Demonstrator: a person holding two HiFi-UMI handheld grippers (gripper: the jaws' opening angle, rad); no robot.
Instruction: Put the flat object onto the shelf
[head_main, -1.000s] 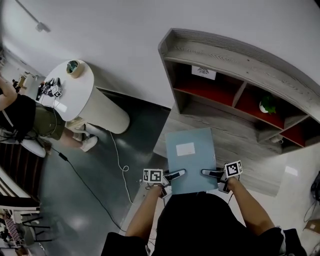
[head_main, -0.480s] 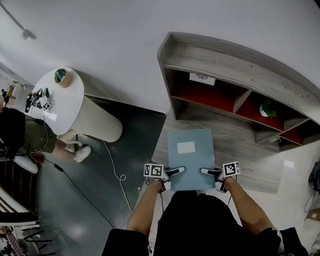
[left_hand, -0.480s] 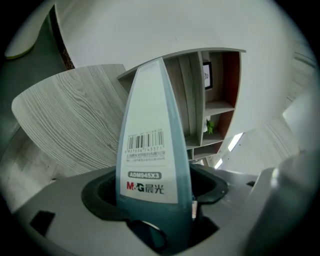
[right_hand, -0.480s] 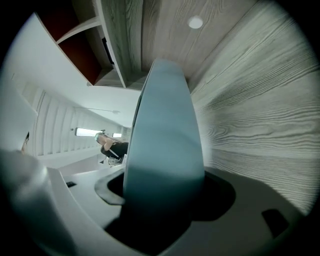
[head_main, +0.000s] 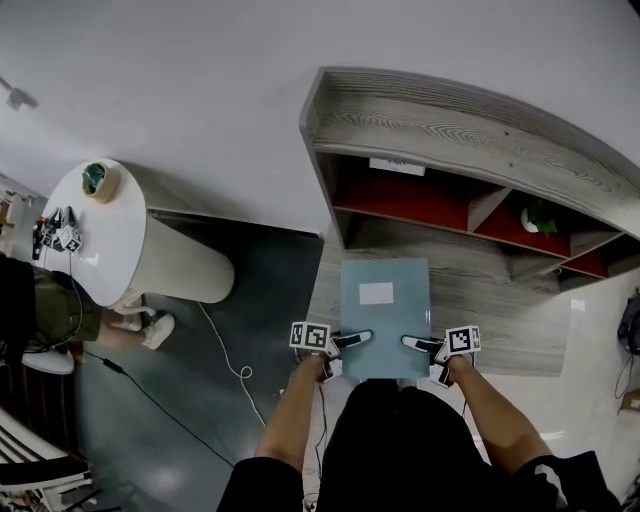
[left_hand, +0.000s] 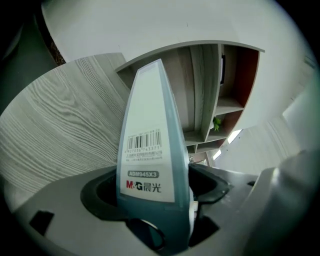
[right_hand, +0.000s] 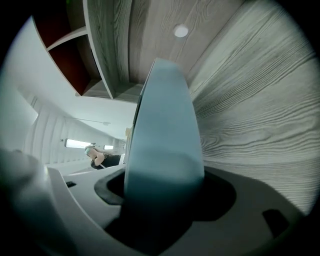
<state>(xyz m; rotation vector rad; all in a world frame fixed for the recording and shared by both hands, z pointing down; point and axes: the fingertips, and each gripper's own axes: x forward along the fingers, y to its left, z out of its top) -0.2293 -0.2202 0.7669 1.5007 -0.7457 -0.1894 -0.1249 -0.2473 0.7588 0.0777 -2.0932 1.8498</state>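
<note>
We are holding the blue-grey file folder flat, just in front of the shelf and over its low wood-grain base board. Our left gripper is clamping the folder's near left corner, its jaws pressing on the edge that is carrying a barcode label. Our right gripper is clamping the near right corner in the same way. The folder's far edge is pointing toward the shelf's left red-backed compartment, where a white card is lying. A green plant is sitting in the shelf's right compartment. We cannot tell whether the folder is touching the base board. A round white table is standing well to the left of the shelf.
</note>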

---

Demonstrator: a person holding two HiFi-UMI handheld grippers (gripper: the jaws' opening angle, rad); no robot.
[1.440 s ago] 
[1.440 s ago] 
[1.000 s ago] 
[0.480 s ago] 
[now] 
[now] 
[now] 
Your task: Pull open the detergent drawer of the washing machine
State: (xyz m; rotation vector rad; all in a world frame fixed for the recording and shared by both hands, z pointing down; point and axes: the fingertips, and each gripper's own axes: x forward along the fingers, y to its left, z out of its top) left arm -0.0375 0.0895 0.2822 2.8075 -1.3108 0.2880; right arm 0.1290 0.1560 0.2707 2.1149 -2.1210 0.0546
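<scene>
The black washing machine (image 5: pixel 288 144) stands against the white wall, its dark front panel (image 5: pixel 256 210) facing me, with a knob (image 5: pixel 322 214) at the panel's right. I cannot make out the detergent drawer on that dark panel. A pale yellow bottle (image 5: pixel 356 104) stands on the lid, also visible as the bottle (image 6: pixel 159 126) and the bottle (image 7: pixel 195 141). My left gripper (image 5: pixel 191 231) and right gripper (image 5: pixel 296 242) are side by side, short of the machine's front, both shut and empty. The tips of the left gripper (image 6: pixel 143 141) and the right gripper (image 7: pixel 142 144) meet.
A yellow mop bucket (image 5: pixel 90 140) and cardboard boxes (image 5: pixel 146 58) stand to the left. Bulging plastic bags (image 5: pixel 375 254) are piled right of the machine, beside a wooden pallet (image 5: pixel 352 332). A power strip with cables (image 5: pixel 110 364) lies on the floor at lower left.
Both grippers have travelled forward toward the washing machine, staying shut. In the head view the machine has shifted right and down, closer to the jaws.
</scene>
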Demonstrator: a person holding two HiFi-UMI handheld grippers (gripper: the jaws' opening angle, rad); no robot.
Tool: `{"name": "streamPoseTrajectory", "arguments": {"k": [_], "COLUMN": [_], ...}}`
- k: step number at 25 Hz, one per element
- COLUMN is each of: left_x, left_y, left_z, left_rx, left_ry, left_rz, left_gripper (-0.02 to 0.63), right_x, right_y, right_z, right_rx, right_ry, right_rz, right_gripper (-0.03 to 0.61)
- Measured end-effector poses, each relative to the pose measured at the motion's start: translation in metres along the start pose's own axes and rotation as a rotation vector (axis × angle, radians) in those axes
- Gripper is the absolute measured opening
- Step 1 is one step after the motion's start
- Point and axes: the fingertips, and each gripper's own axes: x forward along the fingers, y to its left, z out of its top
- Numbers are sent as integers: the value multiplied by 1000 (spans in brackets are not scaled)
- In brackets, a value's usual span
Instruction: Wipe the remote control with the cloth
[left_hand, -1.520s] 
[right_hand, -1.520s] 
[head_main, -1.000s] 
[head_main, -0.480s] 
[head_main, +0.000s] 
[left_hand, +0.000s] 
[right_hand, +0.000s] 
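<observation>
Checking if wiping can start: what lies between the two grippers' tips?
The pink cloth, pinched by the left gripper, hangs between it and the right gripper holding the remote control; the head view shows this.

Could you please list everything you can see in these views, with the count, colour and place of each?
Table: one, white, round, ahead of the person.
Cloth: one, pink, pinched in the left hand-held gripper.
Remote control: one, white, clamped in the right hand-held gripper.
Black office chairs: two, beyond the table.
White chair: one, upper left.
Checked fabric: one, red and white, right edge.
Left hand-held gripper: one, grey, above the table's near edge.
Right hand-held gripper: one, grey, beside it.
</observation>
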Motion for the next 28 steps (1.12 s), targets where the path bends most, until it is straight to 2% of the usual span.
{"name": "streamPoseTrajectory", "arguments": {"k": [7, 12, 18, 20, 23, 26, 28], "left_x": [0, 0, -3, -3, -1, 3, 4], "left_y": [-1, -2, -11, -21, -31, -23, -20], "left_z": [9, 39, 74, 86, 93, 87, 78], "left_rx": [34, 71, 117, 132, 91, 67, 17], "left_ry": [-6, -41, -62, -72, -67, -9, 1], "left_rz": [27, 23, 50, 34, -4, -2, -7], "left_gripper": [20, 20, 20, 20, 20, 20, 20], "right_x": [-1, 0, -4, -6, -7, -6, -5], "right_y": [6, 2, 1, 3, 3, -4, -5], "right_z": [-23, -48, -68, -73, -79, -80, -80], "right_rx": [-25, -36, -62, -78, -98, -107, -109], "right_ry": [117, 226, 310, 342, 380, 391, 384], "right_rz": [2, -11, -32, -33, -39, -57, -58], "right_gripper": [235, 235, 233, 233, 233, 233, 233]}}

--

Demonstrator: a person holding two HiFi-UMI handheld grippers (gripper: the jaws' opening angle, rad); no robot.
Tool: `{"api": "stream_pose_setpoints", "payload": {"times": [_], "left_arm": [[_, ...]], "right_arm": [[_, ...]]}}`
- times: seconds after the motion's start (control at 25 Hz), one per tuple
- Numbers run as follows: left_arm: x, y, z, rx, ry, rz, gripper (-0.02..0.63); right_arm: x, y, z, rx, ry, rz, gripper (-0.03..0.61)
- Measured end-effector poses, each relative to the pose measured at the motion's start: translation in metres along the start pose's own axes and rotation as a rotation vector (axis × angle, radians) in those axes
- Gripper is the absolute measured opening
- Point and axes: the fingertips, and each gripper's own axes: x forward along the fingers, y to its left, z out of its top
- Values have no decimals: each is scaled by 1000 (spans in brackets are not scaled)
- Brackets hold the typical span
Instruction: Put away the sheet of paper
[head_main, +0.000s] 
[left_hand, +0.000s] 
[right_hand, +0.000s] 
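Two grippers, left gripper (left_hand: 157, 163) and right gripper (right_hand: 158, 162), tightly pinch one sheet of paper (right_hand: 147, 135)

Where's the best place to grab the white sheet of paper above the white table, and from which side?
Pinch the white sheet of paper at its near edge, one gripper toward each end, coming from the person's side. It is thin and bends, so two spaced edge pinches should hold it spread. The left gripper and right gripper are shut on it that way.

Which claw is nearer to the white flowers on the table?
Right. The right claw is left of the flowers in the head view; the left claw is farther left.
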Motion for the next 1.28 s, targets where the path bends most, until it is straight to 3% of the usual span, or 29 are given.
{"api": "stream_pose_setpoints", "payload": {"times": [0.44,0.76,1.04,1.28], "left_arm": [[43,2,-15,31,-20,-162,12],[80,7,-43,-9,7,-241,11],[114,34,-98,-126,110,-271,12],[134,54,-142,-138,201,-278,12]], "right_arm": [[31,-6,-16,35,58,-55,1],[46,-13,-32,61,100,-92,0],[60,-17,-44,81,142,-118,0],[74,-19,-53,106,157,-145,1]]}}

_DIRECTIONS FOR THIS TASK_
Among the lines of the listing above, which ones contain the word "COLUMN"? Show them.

_RESULT OF THE EXERCISE_
Tool: `{"name": "streamPoseTrajectory", "arguments": {"k": [_], "COLUMN": [_], ...}}`
- COLUMN is each of: left_x, left_y, left_z, left_rx, left_ry, left_rz, left_gripper (-0.02 to 0.63), right_x, right_y, right_z, right_rx, right_ry, right_rz, right_gripper (-0.03 to 0.61)

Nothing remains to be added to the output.